Telescope
Carpet | N [explanation below]
Wool
Carpet 108" x 67" | 1995
- Full
size drawings were prepared for the study and production
of this carpet, whose proportions approximate the Greek
golden rectangle. Designed in 1995, the carpet was milled
in Koyoto Japan in 1996. As an extension of the project
research into MOVEMEANING, the
planar composition represents a conflation of abstract
visual themes of FIGUREFIELD (inspired
by artists such as Malevich and Diebekorn) and self-referential
narrative content based on site specific geo-planetary
phenomena (i.e., the idea of north and the constellation
of the Little Dipper) and on significant dates within the
history of painting, architecture, and science.

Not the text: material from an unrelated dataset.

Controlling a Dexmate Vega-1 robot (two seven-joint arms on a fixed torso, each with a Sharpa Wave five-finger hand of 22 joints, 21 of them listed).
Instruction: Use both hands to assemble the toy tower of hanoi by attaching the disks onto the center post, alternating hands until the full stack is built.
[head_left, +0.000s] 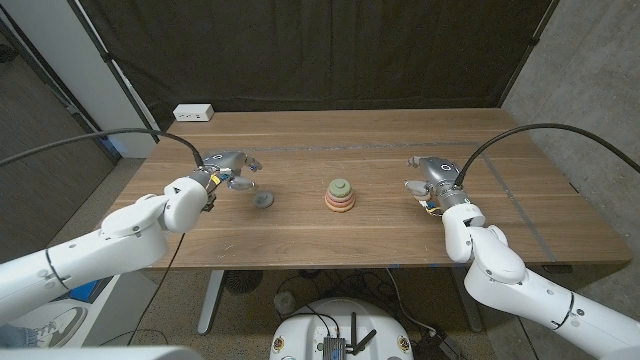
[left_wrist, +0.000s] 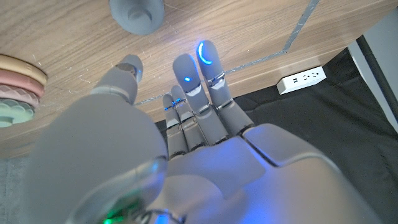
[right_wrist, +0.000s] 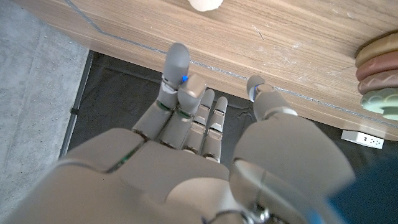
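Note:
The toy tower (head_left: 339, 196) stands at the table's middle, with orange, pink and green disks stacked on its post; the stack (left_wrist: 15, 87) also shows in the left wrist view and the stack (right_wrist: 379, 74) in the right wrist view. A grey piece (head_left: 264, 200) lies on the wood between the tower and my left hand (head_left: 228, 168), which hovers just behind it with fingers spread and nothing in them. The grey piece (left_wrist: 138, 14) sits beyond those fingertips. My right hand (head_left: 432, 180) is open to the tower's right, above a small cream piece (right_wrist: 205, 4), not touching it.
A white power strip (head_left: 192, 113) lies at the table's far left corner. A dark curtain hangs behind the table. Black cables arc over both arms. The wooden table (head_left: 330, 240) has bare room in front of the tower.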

The major,
rotated white bar signifies a telescope: It aligns with
north (an N is tangent to the bar at
the lower carpet edge) in the carpet's correct position
relative to the living room . The five dates, which
constitute a spatial organizational datum along the top
edge -- it implies grided subdivision of the
idiosyncratic, syncopated rectangular field -- as well as
a conceptual datum with respect to time -- they imply an
infinite temporal dimension, which extends beyond the
boundaries of the carpet, analogous to but independent
from implications of infinite spatial extension --
signify the following historical landmarks:
- 2001 _2001:
A Space Odyssey, Arthur C. Clarke (book), Stanley
Kubrick (film), 1968; the central mystery -- the 1:4:9
Monolith (i.e., the Tycho Magnetic Anomaly/TMA
-- 1), one of the ex-post facto inspirations for the
Dante Monolith; links architecture to astronomy, Galileo,
Rome, literature/film...
-
- 1907 _Les
Demoiselles d'Avignon, Picasso; if not the first
genuinely "Cubist" painting, then the first
truly modern painting, the definitive threshold-to-Cubism
painting; marking the overthrow of perspective, the
decisive break with 500 years of Western art since
Alberti; the cataclysmic rupture in the fabric of art
history...marking the decisive emergence of abstraction
-
- 1610 _Siderius
Nuncius (The Sidereal/Starry Messenger), Galileo;
discovery of the four largest moons of Jupiter, the
imperfect surface of our moon and the phases of Venus --
discoveries that showed the traditional view of the world,
maintained for thousands of years, to be erroneous; prior
to 1609, the year in which Galileo perfected the telescope to the
point where it could be used in astronomy for the first
time, no means existed to prove Copernicus's 15th-century
discovery that the solar system is heliocentric.
-
- 1519
_Letter to Pope Leo X, Raphael;
announces the modern orthographic conventions of
architectural drawing: plan, section, elevation; death of
Leonardo; 400 years before the Bauhaus...
-
- 1435 _De
Pictura (On Painting), Alberti [published 1453];
first modern, Renaissance treatise on the theory of painting, including
this first systematic description of one-point
perspective, based on the work of the avant-garde artists
of the moment, Brunelleschi (architect), Donatello (sculptor),
and Massacio (painter); annunciates the mathematical
substructure of nature and art & the importance of
outline & plane, vision & visibility...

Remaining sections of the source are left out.